Puerperium is the time period after delivery during which reproductive organs of mother in pregnancy comes back to the non pregnant state. Time period of this puerperium is about 6 weeks. Both physiological and anatomical changes during pregnancy comes back to non pregnant state of the lady. Puerperal changes occur in response to the sudden drop in level of hormones like estrogen and progesterone produced during pregnancy.
During puerperal period, vagina regains it’s tone and rugae. Fundal height decreases by about 1.25 cm per day after 24 hrs of delivery. Weight of uterus decreases from 1000 gm at time of delivery to 100 gm after 4 weeks of delivery. After delivery, it takes about 6 weeks for the involution of placental site of the uterus. Therefore, complete uterine involution takes about 6 weeks in total. Infection, anemia, retained tissue are the causes of subinvolution of the uterus.
At the time of delivery, superficial layer of decidua basalis is shed off which is known as Lochia. Lochia is the vaginal discharge after delivery which consists of blood, mucus, etc. There are 3 types of lochia –
1. Lochia Rubra – consists mainly of RBCs and occurs for 1-4 days.
2. Lochia Serosa – consists mainly of WBCs and some amount of RBCs which occurs for 5-9 days.
3. Lochia Alba – consists of plenty of WBCs which continues for 10-15 days.
Entire endometrium is restored by 16th day after delivery except for the placental site of the uterus which takes about 6 weeks.
Prolactin is responsible for milk synthesis and oxytocin is milk let down hormone. Progesterone levels are high throughout pregnancy which inhibits lactalbumin. But after delivery, progesterone withdrawal occurs which is the 1st stimulus for milk secretion. Colostrum is initially secreted for 3-4 days which contains IgA antibody in it. After 3-4 days of delivery mature milk is secreted. Suckling reflux of baby stimulates paraventricular and supraoptic nuclei of hypothalamus for synthesis of oxytocin which reaches to the breast and contracts myoepithelial cell leading to milk ejection or milk let down. Infant suckling is the most important stimulus responsible for continuous secretion of breast milk and 2nd being prolactin. According to NACO guidelines, mixed feeding should be avoided and the child should be exclusively breast fed till 6 months of delivery. Therefore, in order to improve milk production, promote frequent suckling by infant and use of dopamine antagonists drugs (Metoclopramide, Domperidone). In order to suppress milk production, stop breast milk expression and use of dopamine agonists (Cabergoline).

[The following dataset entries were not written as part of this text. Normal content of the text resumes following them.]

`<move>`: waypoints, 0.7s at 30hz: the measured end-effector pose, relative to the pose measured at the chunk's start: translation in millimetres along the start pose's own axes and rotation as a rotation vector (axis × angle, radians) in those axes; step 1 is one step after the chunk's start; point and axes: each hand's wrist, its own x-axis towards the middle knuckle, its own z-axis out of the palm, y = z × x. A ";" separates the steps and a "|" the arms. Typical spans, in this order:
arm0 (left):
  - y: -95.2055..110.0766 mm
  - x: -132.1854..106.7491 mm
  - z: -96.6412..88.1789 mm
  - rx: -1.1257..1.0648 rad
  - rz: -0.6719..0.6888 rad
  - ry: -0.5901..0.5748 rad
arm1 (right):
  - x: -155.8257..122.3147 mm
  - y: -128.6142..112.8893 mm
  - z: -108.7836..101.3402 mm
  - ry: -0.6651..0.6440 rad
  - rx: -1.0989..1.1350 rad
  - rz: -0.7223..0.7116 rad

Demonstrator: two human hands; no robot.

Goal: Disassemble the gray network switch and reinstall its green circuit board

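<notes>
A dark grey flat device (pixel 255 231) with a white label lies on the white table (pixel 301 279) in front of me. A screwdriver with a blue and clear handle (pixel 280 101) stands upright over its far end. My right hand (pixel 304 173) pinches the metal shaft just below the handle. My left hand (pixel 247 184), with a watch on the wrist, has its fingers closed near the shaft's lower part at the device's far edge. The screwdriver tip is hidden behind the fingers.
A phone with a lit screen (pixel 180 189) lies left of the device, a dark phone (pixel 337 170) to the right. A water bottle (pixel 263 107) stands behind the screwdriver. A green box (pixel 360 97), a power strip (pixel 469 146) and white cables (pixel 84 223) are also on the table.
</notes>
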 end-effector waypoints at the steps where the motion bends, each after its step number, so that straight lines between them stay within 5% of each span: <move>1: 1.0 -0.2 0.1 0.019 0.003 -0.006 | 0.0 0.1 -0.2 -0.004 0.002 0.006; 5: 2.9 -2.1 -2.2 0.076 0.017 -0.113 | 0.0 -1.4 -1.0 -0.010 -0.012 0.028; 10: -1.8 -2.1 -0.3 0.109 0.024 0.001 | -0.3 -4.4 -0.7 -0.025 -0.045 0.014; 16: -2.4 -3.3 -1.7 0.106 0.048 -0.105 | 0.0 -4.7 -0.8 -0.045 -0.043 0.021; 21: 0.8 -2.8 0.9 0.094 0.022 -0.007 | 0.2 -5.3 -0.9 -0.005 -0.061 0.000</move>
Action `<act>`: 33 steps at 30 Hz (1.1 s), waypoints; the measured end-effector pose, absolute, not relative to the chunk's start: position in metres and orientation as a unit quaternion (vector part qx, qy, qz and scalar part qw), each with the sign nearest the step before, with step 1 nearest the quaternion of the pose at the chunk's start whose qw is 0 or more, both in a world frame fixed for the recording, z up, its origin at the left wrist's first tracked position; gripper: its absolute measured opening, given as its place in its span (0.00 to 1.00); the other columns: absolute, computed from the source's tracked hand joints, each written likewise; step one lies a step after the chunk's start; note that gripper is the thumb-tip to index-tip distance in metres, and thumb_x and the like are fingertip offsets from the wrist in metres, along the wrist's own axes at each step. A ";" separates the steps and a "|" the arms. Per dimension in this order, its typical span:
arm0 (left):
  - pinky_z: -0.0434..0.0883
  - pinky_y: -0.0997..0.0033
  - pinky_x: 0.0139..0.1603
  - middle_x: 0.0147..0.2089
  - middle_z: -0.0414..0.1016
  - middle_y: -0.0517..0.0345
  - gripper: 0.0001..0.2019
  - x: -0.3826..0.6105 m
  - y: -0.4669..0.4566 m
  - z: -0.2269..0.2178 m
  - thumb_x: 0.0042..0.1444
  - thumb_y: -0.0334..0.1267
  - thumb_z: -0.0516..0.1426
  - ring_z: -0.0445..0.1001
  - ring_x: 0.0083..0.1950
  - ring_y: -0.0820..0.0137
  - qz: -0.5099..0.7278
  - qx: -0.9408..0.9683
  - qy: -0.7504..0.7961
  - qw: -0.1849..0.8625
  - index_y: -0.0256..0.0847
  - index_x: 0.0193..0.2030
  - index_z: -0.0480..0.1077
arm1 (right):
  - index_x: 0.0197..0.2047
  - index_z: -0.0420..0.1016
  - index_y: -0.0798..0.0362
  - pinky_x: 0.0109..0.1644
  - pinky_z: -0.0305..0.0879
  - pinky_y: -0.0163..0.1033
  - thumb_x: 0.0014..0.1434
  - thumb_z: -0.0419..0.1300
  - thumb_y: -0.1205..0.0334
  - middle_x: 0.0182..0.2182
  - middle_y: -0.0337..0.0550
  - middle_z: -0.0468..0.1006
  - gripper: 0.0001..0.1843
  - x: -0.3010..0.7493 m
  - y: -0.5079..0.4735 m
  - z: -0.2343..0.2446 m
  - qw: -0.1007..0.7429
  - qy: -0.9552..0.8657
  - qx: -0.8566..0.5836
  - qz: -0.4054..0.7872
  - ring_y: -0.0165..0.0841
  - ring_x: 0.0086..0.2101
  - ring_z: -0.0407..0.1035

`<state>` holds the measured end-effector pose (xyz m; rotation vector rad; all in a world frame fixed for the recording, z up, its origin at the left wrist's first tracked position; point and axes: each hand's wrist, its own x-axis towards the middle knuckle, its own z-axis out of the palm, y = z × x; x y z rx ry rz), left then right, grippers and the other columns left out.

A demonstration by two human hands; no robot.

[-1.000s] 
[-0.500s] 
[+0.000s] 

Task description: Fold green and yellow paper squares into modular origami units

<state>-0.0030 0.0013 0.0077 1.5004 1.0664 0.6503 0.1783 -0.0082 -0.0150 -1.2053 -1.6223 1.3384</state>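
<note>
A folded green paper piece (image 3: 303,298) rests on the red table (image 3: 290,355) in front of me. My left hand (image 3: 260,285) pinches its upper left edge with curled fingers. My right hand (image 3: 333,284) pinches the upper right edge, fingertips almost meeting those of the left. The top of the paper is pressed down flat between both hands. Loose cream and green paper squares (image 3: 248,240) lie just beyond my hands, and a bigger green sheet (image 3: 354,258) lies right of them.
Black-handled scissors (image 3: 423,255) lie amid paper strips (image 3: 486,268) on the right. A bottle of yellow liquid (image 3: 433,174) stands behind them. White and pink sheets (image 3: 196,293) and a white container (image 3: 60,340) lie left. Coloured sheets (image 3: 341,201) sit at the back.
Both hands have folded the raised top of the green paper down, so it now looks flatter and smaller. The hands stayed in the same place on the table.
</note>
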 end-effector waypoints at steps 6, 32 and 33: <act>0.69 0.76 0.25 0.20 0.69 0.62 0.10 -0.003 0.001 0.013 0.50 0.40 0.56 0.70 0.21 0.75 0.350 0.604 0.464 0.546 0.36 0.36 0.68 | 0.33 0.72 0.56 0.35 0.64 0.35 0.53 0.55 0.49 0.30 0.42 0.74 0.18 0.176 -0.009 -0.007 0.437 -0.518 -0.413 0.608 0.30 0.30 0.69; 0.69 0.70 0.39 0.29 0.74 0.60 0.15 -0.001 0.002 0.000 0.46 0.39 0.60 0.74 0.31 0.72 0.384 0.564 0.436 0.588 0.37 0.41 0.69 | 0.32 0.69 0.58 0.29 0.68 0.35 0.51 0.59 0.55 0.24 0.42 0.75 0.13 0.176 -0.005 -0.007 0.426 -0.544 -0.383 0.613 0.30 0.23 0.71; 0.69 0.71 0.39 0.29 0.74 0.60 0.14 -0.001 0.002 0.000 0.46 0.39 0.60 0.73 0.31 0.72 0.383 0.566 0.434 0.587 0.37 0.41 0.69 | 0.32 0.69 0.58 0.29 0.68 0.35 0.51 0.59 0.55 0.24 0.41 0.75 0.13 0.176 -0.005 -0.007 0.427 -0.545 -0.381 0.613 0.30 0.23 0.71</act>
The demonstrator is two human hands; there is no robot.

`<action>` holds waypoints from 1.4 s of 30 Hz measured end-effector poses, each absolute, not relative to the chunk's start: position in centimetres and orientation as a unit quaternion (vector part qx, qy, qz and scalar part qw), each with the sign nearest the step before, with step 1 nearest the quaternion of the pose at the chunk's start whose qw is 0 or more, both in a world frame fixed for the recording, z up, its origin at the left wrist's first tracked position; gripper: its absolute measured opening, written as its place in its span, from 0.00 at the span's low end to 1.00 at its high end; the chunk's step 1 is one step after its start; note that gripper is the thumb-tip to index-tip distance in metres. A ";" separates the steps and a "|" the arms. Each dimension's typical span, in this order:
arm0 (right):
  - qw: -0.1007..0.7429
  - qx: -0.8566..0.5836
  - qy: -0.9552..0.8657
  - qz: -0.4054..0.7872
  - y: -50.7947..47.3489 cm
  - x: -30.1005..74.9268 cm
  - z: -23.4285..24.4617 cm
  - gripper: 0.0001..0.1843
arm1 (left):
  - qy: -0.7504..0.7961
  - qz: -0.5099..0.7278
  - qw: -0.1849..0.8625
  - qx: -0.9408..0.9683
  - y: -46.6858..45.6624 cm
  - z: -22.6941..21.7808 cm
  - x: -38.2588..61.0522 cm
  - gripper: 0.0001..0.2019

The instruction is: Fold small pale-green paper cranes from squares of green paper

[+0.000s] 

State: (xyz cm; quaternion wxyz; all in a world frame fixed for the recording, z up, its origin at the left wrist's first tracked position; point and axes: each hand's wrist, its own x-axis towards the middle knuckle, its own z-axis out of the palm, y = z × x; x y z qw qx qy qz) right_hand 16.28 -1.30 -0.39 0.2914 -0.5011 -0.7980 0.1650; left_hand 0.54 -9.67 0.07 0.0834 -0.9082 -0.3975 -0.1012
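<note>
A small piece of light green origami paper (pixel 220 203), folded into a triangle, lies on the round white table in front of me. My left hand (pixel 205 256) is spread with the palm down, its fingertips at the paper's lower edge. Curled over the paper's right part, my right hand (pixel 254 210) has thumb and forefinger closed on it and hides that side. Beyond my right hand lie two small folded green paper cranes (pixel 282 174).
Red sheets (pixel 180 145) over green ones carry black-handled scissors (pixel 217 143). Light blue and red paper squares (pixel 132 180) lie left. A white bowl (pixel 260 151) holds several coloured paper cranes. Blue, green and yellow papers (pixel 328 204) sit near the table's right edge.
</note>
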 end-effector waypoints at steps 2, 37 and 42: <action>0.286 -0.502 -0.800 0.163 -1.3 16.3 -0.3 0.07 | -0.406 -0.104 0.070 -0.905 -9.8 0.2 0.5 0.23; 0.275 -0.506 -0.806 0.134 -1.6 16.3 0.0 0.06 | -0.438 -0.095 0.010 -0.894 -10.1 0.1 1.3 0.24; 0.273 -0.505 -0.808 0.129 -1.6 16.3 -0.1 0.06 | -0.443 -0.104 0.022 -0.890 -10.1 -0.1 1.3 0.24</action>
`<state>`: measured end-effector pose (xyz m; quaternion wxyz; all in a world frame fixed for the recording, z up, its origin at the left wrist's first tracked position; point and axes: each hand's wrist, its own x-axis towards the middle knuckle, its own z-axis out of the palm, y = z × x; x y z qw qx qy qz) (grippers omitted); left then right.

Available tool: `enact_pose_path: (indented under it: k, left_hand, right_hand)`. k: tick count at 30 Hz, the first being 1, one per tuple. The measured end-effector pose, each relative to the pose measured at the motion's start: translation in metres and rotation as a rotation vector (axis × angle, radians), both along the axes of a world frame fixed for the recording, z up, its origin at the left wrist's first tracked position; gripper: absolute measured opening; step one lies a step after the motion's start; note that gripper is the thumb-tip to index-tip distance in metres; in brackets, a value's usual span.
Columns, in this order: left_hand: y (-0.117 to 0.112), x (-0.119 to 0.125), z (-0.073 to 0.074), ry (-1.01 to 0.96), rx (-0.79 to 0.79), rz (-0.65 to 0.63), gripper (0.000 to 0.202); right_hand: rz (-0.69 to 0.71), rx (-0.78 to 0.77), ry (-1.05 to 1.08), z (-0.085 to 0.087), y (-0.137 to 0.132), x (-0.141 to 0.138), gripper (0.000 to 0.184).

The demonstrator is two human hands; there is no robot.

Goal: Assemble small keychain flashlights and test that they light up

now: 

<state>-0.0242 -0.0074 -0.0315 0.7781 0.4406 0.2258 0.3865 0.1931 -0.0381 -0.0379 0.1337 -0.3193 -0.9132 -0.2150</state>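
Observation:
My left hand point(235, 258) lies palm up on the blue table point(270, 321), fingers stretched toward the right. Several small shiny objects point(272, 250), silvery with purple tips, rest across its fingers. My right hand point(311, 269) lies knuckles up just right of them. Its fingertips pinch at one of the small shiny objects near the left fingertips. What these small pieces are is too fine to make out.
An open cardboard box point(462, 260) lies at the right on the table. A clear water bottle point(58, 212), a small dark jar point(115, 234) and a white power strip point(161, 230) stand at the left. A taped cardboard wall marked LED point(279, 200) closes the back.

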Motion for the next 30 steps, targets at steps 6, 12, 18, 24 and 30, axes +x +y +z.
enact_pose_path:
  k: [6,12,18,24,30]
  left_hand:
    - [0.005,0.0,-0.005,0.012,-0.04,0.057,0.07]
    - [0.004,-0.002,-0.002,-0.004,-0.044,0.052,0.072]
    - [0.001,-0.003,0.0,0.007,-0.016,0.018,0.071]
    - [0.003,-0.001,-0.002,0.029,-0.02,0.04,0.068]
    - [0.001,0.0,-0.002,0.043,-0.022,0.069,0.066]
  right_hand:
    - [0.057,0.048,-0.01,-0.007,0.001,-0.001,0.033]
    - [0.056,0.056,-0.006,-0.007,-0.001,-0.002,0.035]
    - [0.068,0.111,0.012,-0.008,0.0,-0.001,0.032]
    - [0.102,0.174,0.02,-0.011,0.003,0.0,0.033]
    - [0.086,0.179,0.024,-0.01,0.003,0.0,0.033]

Breastfeeding should be avoided in following circumstances:
• Active herpes simplex lesions on the breast of mother
• HIV positive mother
• Active pulmonary tuberculosis of mother
• Intake of excess alcohol or drug abuse
• Use of cytotoxic drugs by mother
• Galactosemia in infant
Since most of the drugs given to mother are also secreted in milk therefore, if drug intake is of single dose then it should be taken at bedtime and if it consists of multiple daily doses it should be taken after closest breast feed by the baby.
Physiological changes in puerperal period:
• Increased risks of urinary tract infections ( UTI) therefore women are advised to intake more amount of water and empty their bladder completely.
• Glomerular filtration rate which increases during pregnancy due to increase in blood volume takes about 2 weeks to return back to normal
• Diuresis after delivery in order to get rid of excess of blood volume.
• Tendency of bladder overdistension for some time.
• Incomplete emptying of the bladder
• Excessive residual urine left on the bladder.
Hematological changes after delivery:
• Blood volume decreases back to normal after a period of 1 week.
• Cardiac output returns back to normal by 10 days.
• WBCs count increases after delivery
• Fibrinogen level remain high till a period of 2 weeks after delivery.
Note - None of the drug listed above should be taken without proper consultation of the doctor.This post is just for educational purpose and not for any clinical purpose.